3646. Robert Southey to Henry Herbert Southey, 5 March 1821
3646. Robert Southey to Henry Herbert Southey, 5 March 1821*
My dear Harry
Mr Thomas Boys  of No 7 Ludgate Hill wants – my head. & as his request comes with a present of the Percy Anecdotes (40 shillings worth) for the next vol. of which he desires it, I have told him he may send to you for poor Nash’s miniature.  It will be very beautifully engraved. – Boys is the publisher of Chauncy Townsends poems  which will appear in about a fortnight.
I heard from my Uncle on Saturday, – & wrote by that nights post desiring King to call upon him & assist him if he can in the business which he will have to get thro.  Had poor Charles Danvers been living, he would have been very serviceable to him at this time.

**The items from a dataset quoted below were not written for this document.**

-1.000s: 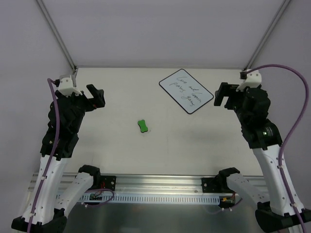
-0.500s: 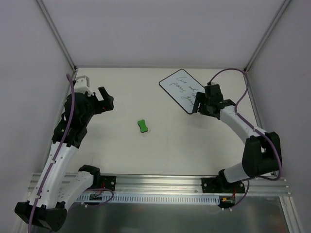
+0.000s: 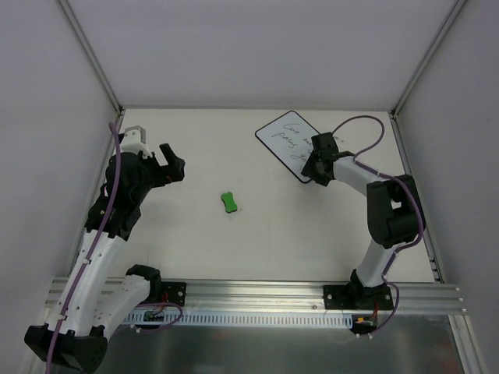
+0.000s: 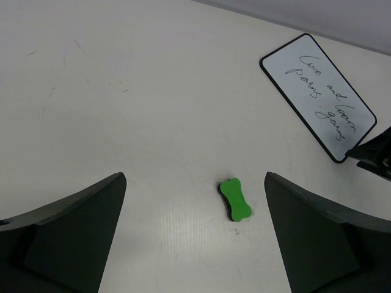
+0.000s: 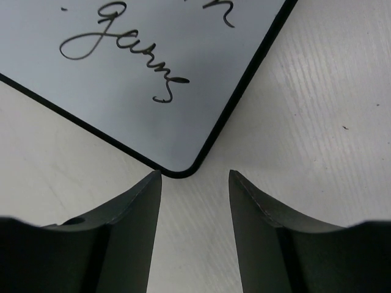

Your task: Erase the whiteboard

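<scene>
Top external, with both wrist views. Shows the whiteboard (image 3: 290,140) flat on the table (image 3: 195,249), far right of centre, handwriting not yet wiped, long axis running diagonally from far-left to near-right. Places the right gripper (image 3: 313,171) low over the board's near corner; in the right wrist view, frames that rounded corner just ahead of the gap between two fingers (image 5: 122,232), parted, touching nothing, grasping nothing. Shows the left gripper (image 3: 173,160) spread wide and empty, held above the table's left side, well apart from the board. Sets the green eraser (image 3: 228,202) near the table's middle, nearer the left gripper, untouched. Judged: right arm nearer the board, likely to steady its corner; left arm better placed for the eraser, seen ahead and slightly right of centre in the left wrist view.
</scene>
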### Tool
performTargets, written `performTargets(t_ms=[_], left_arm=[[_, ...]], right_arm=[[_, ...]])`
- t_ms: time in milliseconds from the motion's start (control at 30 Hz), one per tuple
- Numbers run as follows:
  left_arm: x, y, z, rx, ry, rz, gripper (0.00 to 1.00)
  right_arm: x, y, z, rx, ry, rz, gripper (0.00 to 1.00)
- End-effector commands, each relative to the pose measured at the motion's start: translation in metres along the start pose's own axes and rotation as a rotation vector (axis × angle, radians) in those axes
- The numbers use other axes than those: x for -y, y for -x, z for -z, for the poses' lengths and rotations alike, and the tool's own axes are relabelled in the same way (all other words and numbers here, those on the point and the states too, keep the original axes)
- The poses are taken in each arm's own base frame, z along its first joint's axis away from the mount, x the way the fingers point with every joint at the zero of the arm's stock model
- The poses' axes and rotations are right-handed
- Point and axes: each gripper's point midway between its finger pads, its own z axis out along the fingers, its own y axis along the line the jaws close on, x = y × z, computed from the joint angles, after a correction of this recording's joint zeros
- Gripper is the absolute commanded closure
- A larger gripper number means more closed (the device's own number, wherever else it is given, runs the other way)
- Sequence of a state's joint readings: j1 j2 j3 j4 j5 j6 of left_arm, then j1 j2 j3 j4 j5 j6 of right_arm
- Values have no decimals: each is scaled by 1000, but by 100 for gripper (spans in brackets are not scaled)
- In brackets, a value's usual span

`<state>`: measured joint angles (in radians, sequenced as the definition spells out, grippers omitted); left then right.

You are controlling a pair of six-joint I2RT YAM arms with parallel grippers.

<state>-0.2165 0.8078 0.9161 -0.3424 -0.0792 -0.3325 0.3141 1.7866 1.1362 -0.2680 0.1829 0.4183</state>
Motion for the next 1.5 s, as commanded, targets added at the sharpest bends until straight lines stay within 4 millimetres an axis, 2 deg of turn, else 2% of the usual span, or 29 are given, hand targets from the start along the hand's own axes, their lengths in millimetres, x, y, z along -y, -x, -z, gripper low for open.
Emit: performTargets(t_ms=[0,267,567,767,967,1067,1167,1200,1267,1300,1367,1400,1467], left_arm=[[7,2,3,22,-39,21,1],[8,0,10,36,-48,43,1],[11,-4,12,24,-73,50,1],[14,-8,13,13,-92,54,1],[13,-13,14,8,-92,63,1],[15,-20,13,-13,-112,71,1],[15,-26,12,-30,-115,83,1],[15,-28,10,-38,-114,86,1],[17,-33,9,-55,-120,94,1],[17,-35,8,-62,-121,96,1],[17,-38,6,-77,-124,107,1],[18,-38,6,-80,-126,108,1],[18,-40,4,-91,-126,113,1]], right_arm=[[-19,32,0,105,18,-94,49],[-9,10,-20,45,-38,-137,53],[-2,-20,-17,-8,-83,-121,71],[13,-59,-6,-94,-186,-61,78],[26,-104,11,-200,-228,29,90],[22,-136,24,-269,-192,122,92],[6,-180,40,-371,-115,226,92],[-3,-197,48,-393,-88,282,92],[-14,-215,56,-426,-39,343,92],[-27,-227,64,-440,9,395,93],[-43,-229,72,-429,64,465,93],[-57,-229,80,-431,122,515,92],[-73,-227,92,-446,200,532,89]])
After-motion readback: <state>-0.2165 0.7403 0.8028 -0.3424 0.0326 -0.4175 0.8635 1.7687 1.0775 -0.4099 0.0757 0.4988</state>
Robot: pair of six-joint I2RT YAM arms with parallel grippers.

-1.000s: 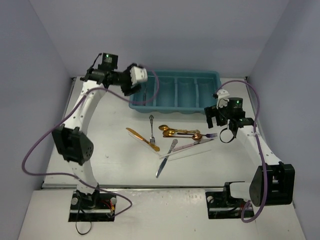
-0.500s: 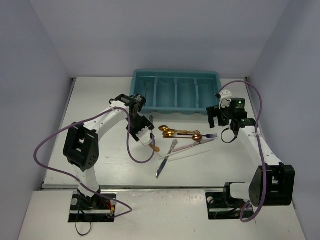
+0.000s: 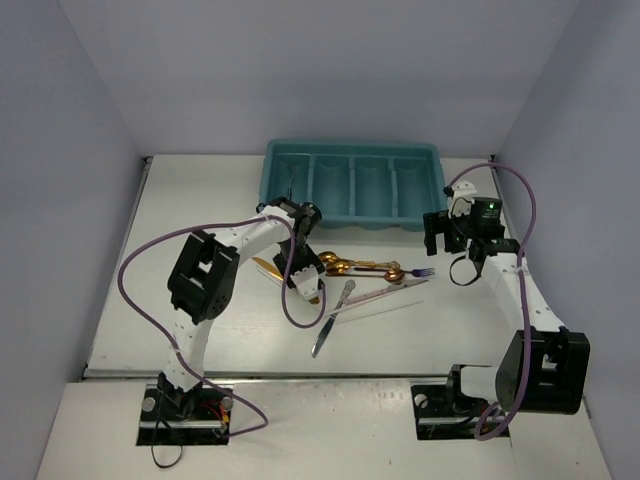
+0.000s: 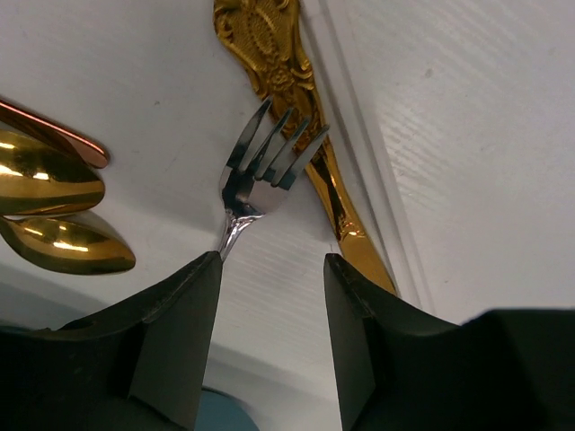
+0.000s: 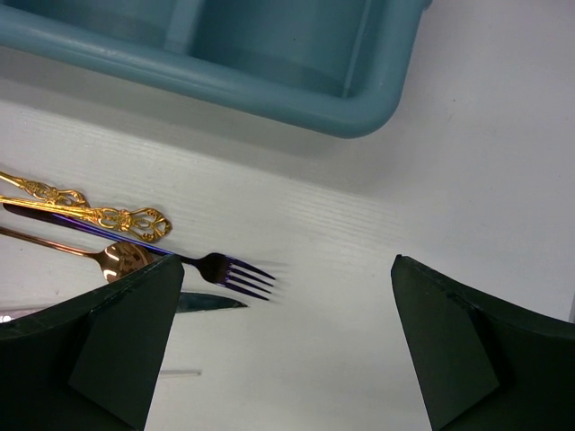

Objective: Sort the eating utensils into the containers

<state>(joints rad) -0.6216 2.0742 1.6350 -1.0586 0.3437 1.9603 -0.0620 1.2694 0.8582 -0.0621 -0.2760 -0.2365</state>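
Silver fork (image 4: pixel 268 157) is seen lying on the white table (image 4: pixel 467 135), its tines against the gold knife (image 4: pixel 287 81), with two gold spoons (image 4: pixel 54 215) close by. Its neck is straddled by the left gripper (image 4: pixel 271 269), whose jaws are parted, not clamped. The teal tray (image 5: pixel 269 99) is set behind. Near its corner the right gripper (image 5: pixel 286 269) is held spread wide above a dark purple fork (image 5: pixel 229 268).

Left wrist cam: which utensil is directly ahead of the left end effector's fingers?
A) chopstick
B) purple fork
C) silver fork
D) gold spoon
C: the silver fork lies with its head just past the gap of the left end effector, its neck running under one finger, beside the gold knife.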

Mr Shield writes to me that the King intends to command the performance of an Ode on his B Day: – a timely intimation for which I thank him. So I am setting to with St George & the Dragon.  As this custom will not be dropt, I must do the best I can. – & like Warton  I shall xx go to history & romance for my subjects, & produce something scholar-like & respectable, if it be nothing better.

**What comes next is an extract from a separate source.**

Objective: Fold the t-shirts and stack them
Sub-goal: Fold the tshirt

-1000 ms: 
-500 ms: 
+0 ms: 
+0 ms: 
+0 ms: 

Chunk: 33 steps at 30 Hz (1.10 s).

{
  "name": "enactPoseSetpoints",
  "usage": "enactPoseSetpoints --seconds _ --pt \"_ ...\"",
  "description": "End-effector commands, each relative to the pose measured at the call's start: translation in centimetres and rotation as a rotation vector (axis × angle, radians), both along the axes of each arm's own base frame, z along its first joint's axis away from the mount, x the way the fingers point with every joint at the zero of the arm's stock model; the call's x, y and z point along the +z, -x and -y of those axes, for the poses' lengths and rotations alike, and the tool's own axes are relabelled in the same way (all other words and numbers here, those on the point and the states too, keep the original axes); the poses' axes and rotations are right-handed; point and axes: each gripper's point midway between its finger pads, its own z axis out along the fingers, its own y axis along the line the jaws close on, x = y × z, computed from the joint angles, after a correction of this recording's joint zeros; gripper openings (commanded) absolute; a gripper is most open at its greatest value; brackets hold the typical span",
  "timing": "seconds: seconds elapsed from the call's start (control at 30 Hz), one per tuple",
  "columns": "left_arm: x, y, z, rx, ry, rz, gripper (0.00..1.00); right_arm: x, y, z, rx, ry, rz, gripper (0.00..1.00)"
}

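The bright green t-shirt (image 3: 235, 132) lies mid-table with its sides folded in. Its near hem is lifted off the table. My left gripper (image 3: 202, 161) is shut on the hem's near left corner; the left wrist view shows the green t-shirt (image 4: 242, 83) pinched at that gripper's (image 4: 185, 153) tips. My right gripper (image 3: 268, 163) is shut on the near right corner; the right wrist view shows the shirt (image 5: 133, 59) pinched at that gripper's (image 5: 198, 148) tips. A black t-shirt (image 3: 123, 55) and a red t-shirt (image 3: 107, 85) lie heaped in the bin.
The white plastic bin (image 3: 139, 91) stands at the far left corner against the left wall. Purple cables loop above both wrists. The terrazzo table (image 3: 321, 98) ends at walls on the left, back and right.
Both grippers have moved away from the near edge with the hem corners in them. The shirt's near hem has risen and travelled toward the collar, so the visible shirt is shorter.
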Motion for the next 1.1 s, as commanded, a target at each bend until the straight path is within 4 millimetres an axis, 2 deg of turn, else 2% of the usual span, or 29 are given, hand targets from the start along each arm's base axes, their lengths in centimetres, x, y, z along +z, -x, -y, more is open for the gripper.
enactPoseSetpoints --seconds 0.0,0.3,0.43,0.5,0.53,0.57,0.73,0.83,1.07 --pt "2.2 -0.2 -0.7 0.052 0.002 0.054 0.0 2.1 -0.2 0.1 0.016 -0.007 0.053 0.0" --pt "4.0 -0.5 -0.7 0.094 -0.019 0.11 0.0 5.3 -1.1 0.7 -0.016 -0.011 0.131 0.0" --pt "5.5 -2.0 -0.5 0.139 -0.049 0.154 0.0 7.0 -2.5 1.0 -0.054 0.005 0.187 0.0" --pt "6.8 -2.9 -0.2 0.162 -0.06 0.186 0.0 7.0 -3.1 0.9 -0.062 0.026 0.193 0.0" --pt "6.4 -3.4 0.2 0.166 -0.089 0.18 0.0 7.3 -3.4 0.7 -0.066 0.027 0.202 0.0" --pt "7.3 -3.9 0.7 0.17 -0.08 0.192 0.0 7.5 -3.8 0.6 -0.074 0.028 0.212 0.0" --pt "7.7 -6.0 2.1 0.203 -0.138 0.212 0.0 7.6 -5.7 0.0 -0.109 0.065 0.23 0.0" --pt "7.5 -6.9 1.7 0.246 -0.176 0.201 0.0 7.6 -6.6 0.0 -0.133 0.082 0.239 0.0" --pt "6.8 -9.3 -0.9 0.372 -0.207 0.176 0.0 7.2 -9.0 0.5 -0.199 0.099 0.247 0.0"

I am very sorry for John Scott,  tho he deserved winging. The seconds seem to have behaved very foolishly, or worse than foolishly.  There was something about Scott that I did not like, – he was howev a very able man, & in the straight way of becoming a very mischievous one. The itch of personality led him into this scrape. He might have said all that he did about Blackwoods Magazine both safely & properly, if he had abstained from using names no man then could have called him to account without avowing himself to be the Editor. 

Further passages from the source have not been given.